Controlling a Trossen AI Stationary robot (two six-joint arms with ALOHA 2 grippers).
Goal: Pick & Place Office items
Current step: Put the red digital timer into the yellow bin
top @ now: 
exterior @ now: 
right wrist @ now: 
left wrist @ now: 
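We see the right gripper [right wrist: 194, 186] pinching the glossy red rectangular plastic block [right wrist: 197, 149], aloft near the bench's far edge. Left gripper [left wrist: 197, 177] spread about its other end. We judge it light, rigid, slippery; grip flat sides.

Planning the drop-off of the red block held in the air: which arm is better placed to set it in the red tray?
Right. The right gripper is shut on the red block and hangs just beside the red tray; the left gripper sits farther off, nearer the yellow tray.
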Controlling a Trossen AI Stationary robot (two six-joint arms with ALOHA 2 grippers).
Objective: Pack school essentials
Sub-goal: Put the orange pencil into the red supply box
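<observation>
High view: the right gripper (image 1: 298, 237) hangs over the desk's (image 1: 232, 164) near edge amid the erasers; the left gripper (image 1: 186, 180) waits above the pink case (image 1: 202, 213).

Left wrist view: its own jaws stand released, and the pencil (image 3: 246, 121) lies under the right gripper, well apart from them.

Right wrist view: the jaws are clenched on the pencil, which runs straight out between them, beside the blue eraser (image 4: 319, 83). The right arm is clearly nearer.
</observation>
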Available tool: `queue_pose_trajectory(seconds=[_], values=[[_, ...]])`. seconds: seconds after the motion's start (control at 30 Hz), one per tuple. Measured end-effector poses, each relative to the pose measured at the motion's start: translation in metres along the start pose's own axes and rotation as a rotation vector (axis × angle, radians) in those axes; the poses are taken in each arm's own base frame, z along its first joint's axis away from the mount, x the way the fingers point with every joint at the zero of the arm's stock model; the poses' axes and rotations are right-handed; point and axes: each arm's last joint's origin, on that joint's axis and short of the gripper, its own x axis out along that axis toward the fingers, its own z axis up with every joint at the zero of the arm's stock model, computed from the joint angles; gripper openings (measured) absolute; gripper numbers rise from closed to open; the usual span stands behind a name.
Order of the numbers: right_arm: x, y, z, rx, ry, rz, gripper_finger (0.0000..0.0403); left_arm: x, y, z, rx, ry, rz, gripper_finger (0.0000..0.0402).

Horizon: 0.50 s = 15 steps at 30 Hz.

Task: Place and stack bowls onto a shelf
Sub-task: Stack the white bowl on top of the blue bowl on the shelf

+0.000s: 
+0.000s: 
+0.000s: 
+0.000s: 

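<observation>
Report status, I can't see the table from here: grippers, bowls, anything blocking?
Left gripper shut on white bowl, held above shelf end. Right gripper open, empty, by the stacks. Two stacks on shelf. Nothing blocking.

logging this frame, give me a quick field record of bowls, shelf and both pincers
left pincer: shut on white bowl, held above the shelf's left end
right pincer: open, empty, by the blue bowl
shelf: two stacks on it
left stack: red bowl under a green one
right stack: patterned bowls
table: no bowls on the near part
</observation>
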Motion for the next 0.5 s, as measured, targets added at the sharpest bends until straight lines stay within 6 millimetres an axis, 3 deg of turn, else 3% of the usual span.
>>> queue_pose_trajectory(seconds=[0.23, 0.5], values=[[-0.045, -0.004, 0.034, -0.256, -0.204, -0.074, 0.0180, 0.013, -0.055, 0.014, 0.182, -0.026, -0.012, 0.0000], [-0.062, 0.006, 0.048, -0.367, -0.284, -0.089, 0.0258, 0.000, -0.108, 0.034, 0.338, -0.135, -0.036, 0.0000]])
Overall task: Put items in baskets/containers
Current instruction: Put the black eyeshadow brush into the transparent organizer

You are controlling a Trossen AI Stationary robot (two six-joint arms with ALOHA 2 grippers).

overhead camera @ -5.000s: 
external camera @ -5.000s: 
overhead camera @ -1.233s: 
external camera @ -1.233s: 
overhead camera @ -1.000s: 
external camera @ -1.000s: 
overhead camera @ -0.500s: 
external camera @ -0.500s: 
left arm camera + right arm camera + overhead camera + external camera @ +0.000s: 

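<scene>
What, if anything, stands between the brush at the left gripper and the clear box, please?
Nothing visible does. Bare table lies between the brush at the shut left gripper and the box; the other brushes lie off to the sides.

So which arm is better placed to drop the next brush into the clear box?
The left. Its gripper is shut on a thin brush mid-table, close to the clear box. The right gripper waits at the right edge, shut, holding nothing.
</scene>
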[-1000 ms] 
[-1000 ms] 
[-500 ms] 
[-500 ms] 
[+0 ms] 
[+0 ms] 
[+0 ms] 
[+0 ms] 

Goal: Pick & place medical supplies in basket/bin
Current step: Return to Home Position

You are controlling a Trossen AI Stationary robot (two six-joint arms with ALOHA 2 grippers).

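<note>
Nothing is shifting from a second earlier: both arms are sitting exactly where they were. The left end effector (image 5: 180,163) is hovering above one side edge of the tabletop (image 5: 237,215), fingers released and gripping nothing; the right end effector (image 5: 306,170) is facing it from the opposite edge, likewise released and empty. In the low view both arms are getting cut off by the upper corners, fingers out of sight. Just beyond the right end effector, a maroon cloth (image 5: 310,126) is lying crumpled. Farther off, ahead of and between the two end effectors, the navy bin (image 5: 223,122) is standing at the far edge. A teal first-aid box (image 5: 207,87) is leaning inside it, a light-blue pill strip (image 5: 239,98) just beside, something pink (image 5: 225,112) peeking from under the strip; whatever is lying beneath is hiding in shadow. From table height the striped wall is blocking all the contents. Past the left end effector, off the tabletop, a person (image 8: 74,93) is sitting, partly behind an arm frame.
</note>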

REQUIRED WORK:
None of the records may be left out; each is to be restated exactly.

YOUR SOLUTION:
Controlling a Trossen AI Stationary robot (two six-joint arms with ALOHA 2 grippers).
Goal: Pick & Place Office items
Current step: Put the red digital timer into the yellow bin
top @ now: 
exterior @ now: 
right wrist @ now: 
left wrist @ now: 
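We see the right gripper [right wrist: 194, 186] pinching the glossy red rectangular plastic block [right wrist: 197, 149], aloft near the bench's far edge. Left gripper [left wrist: 197, 177] spread about its other end. We judge it light, rigid, slippery; grip flat sides.

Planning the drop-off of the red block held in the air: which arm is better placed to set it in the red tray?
Right. The right gripper is shut on the red block and hangs just beside the red tray; the left gripper sits farther off, nearer the yellow tray.
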Controlling a Trossen AI Stationary robot (two six-joint arms with ALOHA 2 grippers).
Objective: Pack school essentials
Sub-goal: Put the orange pencil into the red supply box
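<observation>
High view: the right gripper (image 1: 298, 237) hangs over the desk's (image 1: 232, 164) near edge amid the erasers; the left gripper (image 1: 186, 180) waits above the pink case (image 1: 202, 213).

Left wrist view: its own jaws stand released, and the pencil (image 3: 246, 121) lies under the right gripper, well apart from them.

Right wrist view: the jaws are clenched on the pencil, which runs straight out between them, beside the blue eraser (image 4: 319, 83). The right arm is clearly nearer.
</observation>
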Available tool: `queue_pose_trajectory(seconds=[_], values=[[_, ...]])`. seconds: seconds after the motion's start (control at 30 Hz), one per tuple. Measured end-effector poses, each relative to the pose measured at the motion's start: translation in metres along the start pose's own axes and rotation as a rotation vector (axis × angle, radians) in those axes; the poses are taken in each arm's own base frame, z along its first joint's axis away from the mount, x the way the fingers point with every joint at the zero of the arm's stock model; the poses' axes and rotations are right-handed; point and axes: each arm's last joint's origin, on that joint's axis and short of the gripper, its own x axis out along that axis toward the fingers, its own z axis up with every joint at the zero of the arm's stock model, computed from the joint angles; gripper openings (measured) absolute; gripper numbers rise from closed to open; the usual span stands behind a name.
Order of the numbers: right_arm: x, y, z, rx, ry, rz, gripper_finger (0.0000..0.0403); left_arm: x, y, z, rx, ry, rz, gripper_finger (0.0000..0.0402).

Horizon: 0.50 s = 15 steps at 30 Hz.

Task: Place and stack bowls onto a shelf
Sub-task: Stack the white bowl on top of the blue bowl on the shelf

+0.000s: 
+0.000s: 
+0.000s: 
+0.000s: 

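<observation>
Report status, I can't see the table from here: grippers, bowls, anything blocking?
Left gripper shut on white bowl, held above shelf end. Right gripper open, empty, by the stacks. Two stacks on shelf. Nothing blocking.

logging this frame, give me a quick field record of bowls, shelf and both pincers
left pincer: shut on white bowl, held above the shelf's left end
right pincer: open, empty, by the blue bowl
shelf: two stacks on it
left stack: red bowl under a green one
right stack: patterned bowls
table: no bowls on the near part
</observation>
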Motion for the next 0.5 s, as measured, targets added at the sharpest bends until straight lines stay within 6 millimetres an axis, 3 deg of turn, else 3% of the usual span.
>>> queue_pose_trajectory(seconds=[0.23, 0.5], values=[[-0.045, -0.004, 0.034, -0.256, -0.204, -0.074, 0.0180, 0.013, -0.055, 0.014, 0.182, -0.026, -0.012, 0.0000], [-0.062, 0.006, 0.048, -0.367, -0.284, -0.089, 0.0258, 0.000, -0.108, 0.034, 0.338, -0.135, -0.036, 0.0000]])
Overall task: Put items in baskets/containers
Current instruction: Put the black eyeshadow brush into the transparent organizer

You are controlling a Trossen AI Stationary robot (two six-joint arms with ALOHA 2 grippers).

overhead camera @ -5.000s: 
external camera @ -5.000s: 
overhead camera @ -1.233s: 
external camera @ -1.233s: 
overhead camera @ -1.000s: 
external camera @ -1.000s: 
overhead camera @ -0.500s: 
external camera @ -0.500s: 
left arm camera + right arm camera + overhead camera + external camera @ +0.000s: 

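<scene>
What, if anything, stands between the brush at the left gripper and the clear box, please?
Nothing visible does. Bare table lies between the brush at the shut left gripper and the box; the other brushes lie off to the sides.

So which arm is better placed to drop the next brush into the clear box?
The left. Its gripper is shut on a thin brush mid-table, close to the clear box. The right gripper waits at the right edge, shut, holding nothing.
</scene>
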[-1000 ms] 
[-1000 ms] 
[-500 ms] 
[-500 ms] 
[+0 ms] 
[+0 ms] 
[+0 ms] 
[+0 ms] 

Goal: Pick & place medical supplies in basket/bin
Current step: Return to Home Position

You are controlling a Trossen AI Stationary robot (two six-joint arms with ALOHA 2 grippers).

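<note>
Nothing is shifting from a second earlier: both arms are sitting exactly where they were. The left end effector (image 5: 180,163) is hovering above one side edge of the tabletop (image 5: 237,215), fingers released and gripping nothing; the right end effector (image 5: 306,170) is facing it from the opposite edge, likewise released and empty. In the low view both arms are getting cut off by the upper corners, fingers out of sight. Just beyond the right end effector, a maroon cloth (image 5: 310,126) is lying crumpled. Farther off, ahead of and between the two end effectors, the navy bin (image 5: 223,122) is standing at the far edge. A teal first-aid box (image 5: 207,87) is leaning inside it, a light-blue pill strip (image 5: 239,98) just beside, something pink (image 5: 225,112) peeking from under the strip; whatever is lying beneath is hiding in shadow. From table height the striped wall is blocking all the contents. Past the left end effector, off the tabletop, a person (image 8: 74,93) is sitting, partly behind an arm frame.
</note>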

What appears above is the full answer.